M44 LISP was produced by a bootstrapping technique using the Q32 computer at the System Development Corporation at Santa Monica, California. The system itself contains a bootstrapping facility. M44 LISP has attempted to combine the best features of the LISP 1.5 systems operating on the IBM 7094, the Univac M-460, and the Q32, but it most closely resembles the Q32 system. The facilities for operating upon list structures and upon numerical quantities are quite similar among existing systems, and have been copied in M44 LISP. The basic library of LISP functions as specified in the LISP 1.5 Manual is available within M44 LISP, though certain functions peculiar to the 7094 system have been omitted."
LISP 1.5 was implemented on the IBM 7030 (STRETCH) computer at The MITRE Corporation by Roland Silver and Paul Heckel. The MATHLAB symbolic mathematics system ran on this computer as well as on CTSS at MIT P roject MAC. [Engelman 1965]

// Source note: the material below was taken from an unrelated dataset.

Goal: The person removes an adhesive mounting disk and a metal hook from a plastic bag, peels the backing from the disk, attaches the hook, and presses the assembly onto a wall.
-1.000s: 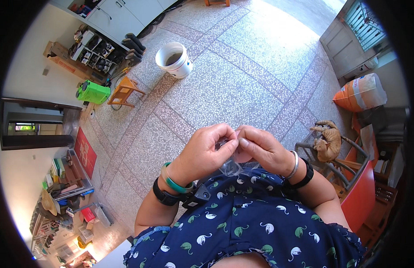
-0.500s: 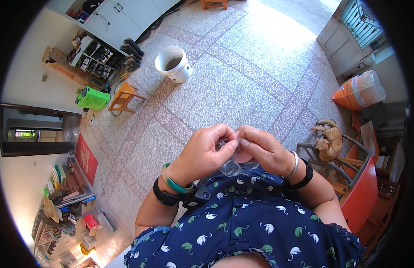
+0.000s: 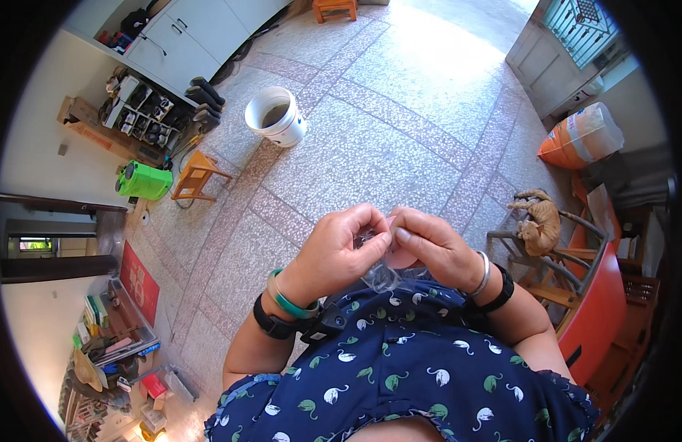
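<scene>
Near the frame's centre, a flat, pale-pink piece (image 3: 401, 257) with a rounded edge shows beside crumpled, glossy clear plastic (image 3: 381, 278); the left hand (image 3: 342, 241) pinches the plastic, the right hand (image 3: 438, 244) the pink piece.

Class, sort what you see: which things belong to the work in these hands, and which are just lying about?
In the work:
- crumpled clear plastic, at the left hand
- flat pink piece, at the right hand

Lying about:
- white bucket
- green plastic container
- orange-and-white sack
- ginger cat
</scene>
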A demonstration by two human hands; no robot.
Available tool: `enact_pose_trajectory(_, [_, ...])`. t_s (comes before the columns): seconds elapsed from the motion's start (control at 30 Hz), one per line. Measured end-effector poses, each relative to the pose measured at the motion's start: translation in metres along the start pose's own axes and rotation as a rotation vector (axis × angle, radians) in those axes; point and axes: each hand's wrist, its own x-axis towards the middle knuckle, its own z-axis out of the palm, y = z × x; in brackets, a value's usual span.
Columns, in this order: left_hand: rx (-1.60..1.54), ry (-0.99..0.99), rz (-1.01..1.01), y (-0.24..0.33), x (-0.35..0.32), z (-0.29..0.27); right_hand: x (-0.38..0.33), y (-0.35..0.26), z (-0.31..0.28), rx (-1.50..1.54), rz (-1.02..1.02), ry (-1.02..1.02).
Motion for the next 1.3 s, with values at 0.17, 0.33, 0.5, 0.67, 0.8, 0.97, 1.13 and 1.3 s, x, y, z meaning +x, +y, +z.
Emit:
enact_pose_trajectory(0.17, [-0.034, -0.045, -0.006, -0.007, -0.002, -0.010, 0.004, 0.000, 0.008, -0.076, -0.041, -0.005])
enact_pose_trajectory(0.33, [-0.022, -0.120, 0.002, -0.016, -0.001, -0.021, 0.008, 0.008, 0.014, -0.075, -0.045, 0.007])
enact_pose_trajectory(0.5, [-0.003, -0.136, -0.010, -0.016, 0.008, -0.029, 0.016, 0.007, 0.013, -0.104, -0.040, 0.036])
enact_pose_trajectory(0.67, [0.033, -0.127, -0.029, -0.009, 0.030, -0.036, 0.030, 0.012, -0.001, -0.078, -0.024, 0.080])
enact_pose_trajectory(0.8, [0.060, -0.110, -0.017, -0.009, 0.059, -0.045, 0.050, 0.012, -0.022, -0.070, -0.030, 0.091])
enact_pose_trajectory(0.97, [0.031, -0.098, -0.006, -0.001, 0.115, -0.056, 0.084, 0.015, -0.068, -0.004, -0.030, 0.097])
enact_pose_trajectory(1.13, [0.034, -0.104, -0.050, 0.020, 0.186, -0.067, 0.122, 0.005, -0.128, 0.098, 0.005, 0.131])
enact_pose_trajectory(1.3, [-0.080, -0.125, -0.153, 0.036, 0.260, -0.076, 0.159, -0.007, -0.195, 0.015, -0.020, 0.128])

MBLISP was a Lisp 1.5 dialect developed by Harold V. McIntosh and his students at RIAS (Martin Baltimore) and the Quantum Theory Project (University of Florida).
"The programming experience which I gained in writing FLT [McIntosh 1962] was actually put to use in creating a LISP interpreter. I had become aware of LISP through acquaintance with some of John McCarthy's programming assitants, and the MIT Industrial Liaison Program, and we had even used LISP 1 in a RIAS summer institute rather successfully for a number of symbolic programs. A brief resumé of this institute was described in [McIntosh 1963]. LISP documentation was nonexistent at that time, so that our understanding of LISP was rather empirical. In the light of the preparation of FLT, it seemed that writing a LISP interpreter would be a simple matter, and in fact the only way to gain an adequate understanding of the structure of LISP. Such was the case; MBLISP was planned for about a month, written in two weeks, more thoroughly debugged over the ensuing six months, and extended in various ways for several more years, and has served as a training medium for a considerable number of students." [McIntosh 1972]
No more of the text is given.